United States District Court, Middle District of Pennsylvania
March 22, 1991
KAREN L. GRUVER, PLAINTIFF,
EZON PRODUCTS, INC., DEFENDANT.
The opinion of the court was delivered by: Rambo, District Judge.
Before the court is defendant's motion to dismiss pursuant to
Federal Rule of Civil Procedure 12(b)(6) counts III and IV of
plaintiff's complaint. The issues raised have been fully
briefed, and the matter is ripe for consideration.
Plaintiff Karen L. Gruver had been a warehouse worker
employed by defendant Ezon Products. In her complaint, the
allegations of which must be taken as true for the purpose of
this motion, plaintiff states that during the course of her
employment with Ezon she was subjected to various forms of
sexual harassment by her supervisor, which, though reported to
the company, went unpunished. Gruver alleges that this conduct
led to an intolerable work environment, resulting in her
constructive discharge in April 1989.
In November 1990 Gruver brought suit against her former
employer, alleging that the company's conduct violated Title
VII of the Civil Rights Act of 1964, 42 U.S.C. § 2000e et seq.
(hereinafter Title VII), and three pendent state law claims.
Count II of the complaint, the first of the state law claims,
posits that plaintiff's rights under the Pennsylvania Human
Relations Act, 43 Pa.Stat.Ann. §§ 951-963 (Purdon 1964)
(hereinafter "PHRA") were violated by the company's conduct. In
Count III, plaintiff argues that defendant, by allowing the
harassment to go unpunished, breached a provision of an
employment contract established by an employee handbook. Count
IV lists a claim for intentional infliction of emotional
Defendant brought this motion to dismiss the latter two
claims under Federal Rule of Civil Procedure 12(b)(6) for
failure to state a claim upon which relief can be granted.
I. Breach of Employment Contract Claim
In her complaint, plaintiff appears to be asserting that an
employee handbook circulated by defendant established an
employment contract with her. She does not appear to claim that
she was entitled to be discharged without just cause under the
contract, but rather that the company had breached one of the
contract's terms to plaintiff's detriment. The term in
question, excerpted from the handbook, reads:
E. SEXUAL HARASSMENT
It is the policy of Ezon Products Company to
provide a work environment free of sexual
harassment. Sexual harassment is defined as
"unwelcomed sexual advances, requests for sexual
favors and other verbal or physical conduct of a
sexual nature" between any Ezon employees and
extends to those with whom we conduct business,
including outside vendors and customers.
Also, all management employees are strongly
advised to avoid any social relationships with
employees over whom they have supervisory control.

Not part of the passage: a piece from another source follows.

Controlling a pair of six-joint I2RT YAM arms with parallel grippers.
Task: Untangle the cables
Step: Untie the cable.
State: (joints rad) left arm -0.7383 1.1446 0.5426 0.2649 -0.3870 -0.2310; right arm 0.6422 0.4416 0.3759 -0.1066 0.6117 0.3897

Sexual harassment will result in termination.
Employee Handbook at 23-24.
Plaintiff contends that the terms of the handbook, including
the one cited above, became the guidelines for a unilateral
employment contract when she accepted the job at Ezon. The
clearest and most recent discussion of the standards for when
handbook becomes part of an employment contract appears in
Morosetti v. Louisiana Land and Exploration Co., 522 Pa. 492,
564 A.2d 151 (1989). Morosetti concerned a class action suit by
employees of a company who, when their employer was sold, were
given the option of accepting severance pay or positions with
the purchasing company. After accepting positions with the new
company, the plaintiff employees then claimed that they were
entitled to severance pay as well. The defendant company
admitted having a severance pay policy in place, but that it
was not communicated to employees. The trial court directed a
verdict for the plaintiffs, holding that a corporate handbook
constituted the offer of severance pay, and the acceptance of
employment the acceptance of the severance offer. Morosetti,
564 A.2d at 152.
The Pennsylvania Supreme Court disagreed, and held that there
was no contract for severance pay. The court was swayed by the
fact that, though the defendant company from time to time
issued flyers announcing various employee benefits, it never
made known the severance pay policy. The guidelines for the
policy were outlined in a manual for the use of the personnel
manager, but not put into general circulation.
This court is cognizant that nowhere in Morosetti does the
Pennsylvania Supreme Court hold that a handbook distributed to
employees after the commencement of employment becomes part of
an employment contract. In fact, Justice Zappala, in his
concurrence, takes pains to point out this distinction:
[T]his court has not yet addressed the issue as to
whether an employee handbook unilaterally issued
by an employer constitutes part of an employee's
contract of employment, [nevertheless] the dicta
in the majority's opinion may be construed
prematurely as controlling. . . . Having concluded
that the uncommunicated personnel manual could not
be equated with a handbook, the majority's
statement is of no precedential value. I write
then only to emphasize that the issue of the
effect of the distribution of an employee handbook
has not been resolved by this Court. . . .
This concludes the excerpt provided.